ASSIGNMENT: Take the lines below between the one holding "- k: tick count" and the one holding "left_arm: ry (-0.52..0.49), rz", inclusive, and copy them exactly. Add nothing.

DATA BLOCK:
- Opening Delimiter -

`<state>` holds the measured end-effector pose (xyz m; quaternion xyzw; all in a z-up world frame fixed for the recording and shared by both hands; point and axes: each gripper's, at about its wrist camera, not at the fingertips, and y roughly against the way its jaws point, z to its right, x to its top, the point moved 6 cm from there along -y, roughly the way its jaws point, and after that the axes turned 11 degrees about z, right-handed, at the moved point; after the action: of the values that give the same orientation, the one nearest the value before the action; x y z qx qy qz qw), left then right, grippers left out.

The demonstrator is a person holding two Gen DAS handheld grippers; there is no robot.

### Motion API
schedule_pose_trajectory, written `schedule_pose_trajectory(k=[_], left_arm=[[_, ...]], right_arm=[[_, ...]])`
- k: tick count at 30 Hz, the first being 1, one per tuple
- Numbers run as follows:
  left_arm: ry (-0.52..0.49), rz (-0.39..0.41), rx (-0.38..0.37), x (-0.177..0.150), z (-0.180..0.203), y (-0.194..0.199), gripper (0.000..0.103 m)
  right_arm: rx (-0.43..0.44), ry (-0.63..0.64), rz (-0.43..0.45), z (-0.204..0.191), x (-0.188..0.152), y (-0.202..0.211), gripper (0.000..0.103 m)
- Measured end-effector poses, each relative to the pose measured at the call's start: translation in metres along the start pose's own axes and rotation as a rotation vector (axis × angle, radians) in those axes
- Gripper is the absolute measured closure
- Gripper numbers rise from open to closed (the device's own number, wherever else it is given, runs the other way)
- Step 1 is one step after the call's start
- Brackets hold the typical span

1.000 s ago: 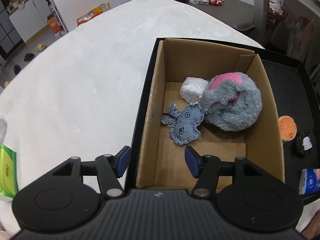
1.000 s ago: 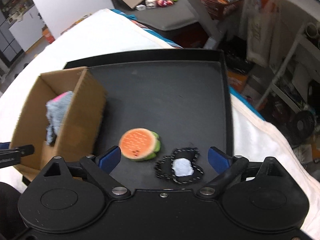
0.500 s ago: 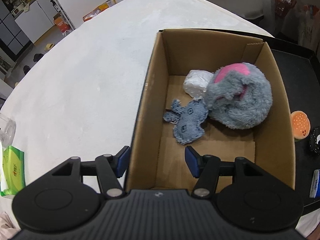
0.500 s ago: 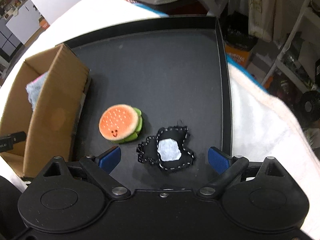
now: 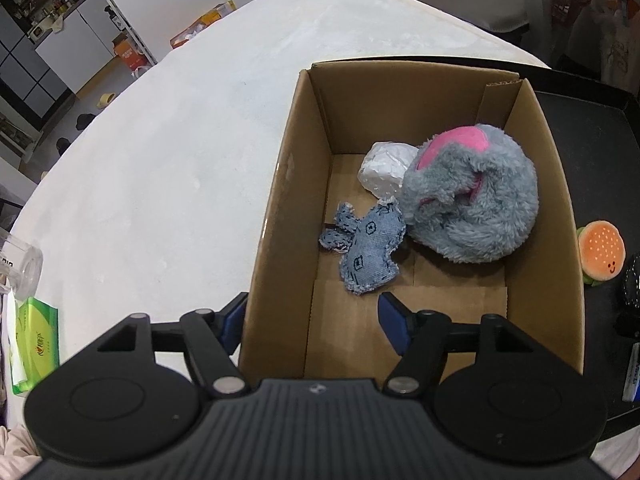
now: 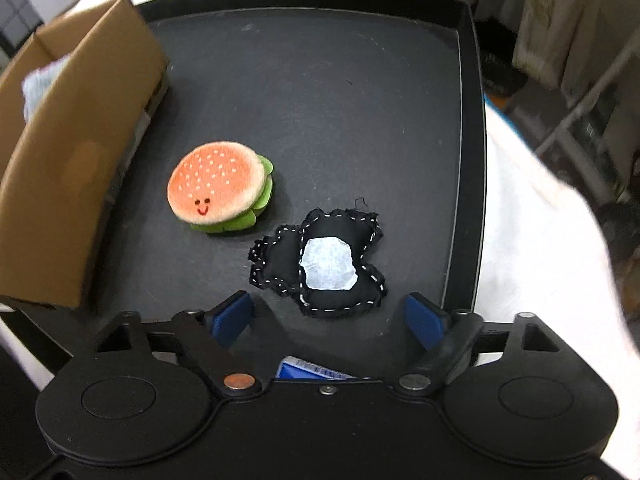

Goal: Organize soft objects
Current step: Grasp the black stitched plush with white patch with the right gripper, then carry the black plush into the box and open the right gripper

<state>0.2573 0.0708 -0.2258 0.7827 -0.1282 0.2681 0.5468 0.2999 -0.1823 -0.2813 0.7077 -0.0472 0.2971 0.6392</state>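
Observation:
An open cardboard box point(image 5: 288, 200) holds a grey and pink plush point(image 5: 472, 196), a small denim toy point(image 5: 372, 252) and a crumpled white bag point(image 5: 384, 168). My left gripper point(image 5: 314, 320) straddles the box's near left wall, one finger outside and one inside. Its jaws are opening and the pads stand off the cardboard. On the black tray point(image 6: 320, 80) lie a burger plush point(image 6: 220, 188) and a black stitched toy with a white patch point(image 6: 320, 264). My right gripper point(image 6: 328, 318) hangs just over the black toy, its jaws closing, and the pads do not touch the toy.
The box point(image 6: 60, 160) stands on the tray's left side, close to the burger. A blue packet point(image 6: 312, 370) lies under the right gripper. A green tissue pack point(image 5: 34, 340) and a clear jar point(image 5: 20, 268) sit at the white table's near left edge.
The right gripper has sunk toward the tray and tilted down, its jaws narrower, with the black toy now at its fingertips. The left gripper's jaws have widened and the box looks nearer.

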Motion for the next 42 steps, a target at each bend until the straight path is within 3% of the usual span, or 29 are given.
schedule_pose_trajectory(k=[4, 10, 26, 42], left_arm=[[-0.001, 0.003, 0.000, 0.001, 0.001, 0.000, 0.036], [0.000, 0.008, -0.002, 0.000, -0.001, 0.001, 0.035], [0.051, 0.026, -0.022, 0.003, -0.017, 0.005, 0.035], [0.112, 0.030, -0.072, -0.005, -0.035, 0.001, 0.035]], right_arm=[[-0.011, -0.005, 0.033, 0.000, 0.004, 0.007, 0.063], [0.017, -0.068, 0.036, 0.009, 0.005, 0.013, 0.077], [0.053, -0.117, 0.120, 0.016, 0.028, 0.041, 0.078], [0.065, -0.073, 0.207, -0.010, 0.054, 0.071, 0.078]])
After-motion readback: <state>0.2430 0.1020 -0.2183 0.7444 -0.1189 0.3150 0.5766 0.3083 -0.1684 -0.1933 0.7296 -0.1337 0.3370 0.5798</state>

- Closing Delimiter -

EXERCISE SOLUTION:
- k: tick count at 30 Hz, the first being 1, one per tuple
- Numbers run as follows:
  left_arm: ry (-0.52..0.49), rz (-0.39..0.41), rx (-0.38..0.37), x (-0.177..0.150), z (-0.180..0.203), y (-0.194..0.199), gripper (0.000..0.103 m)

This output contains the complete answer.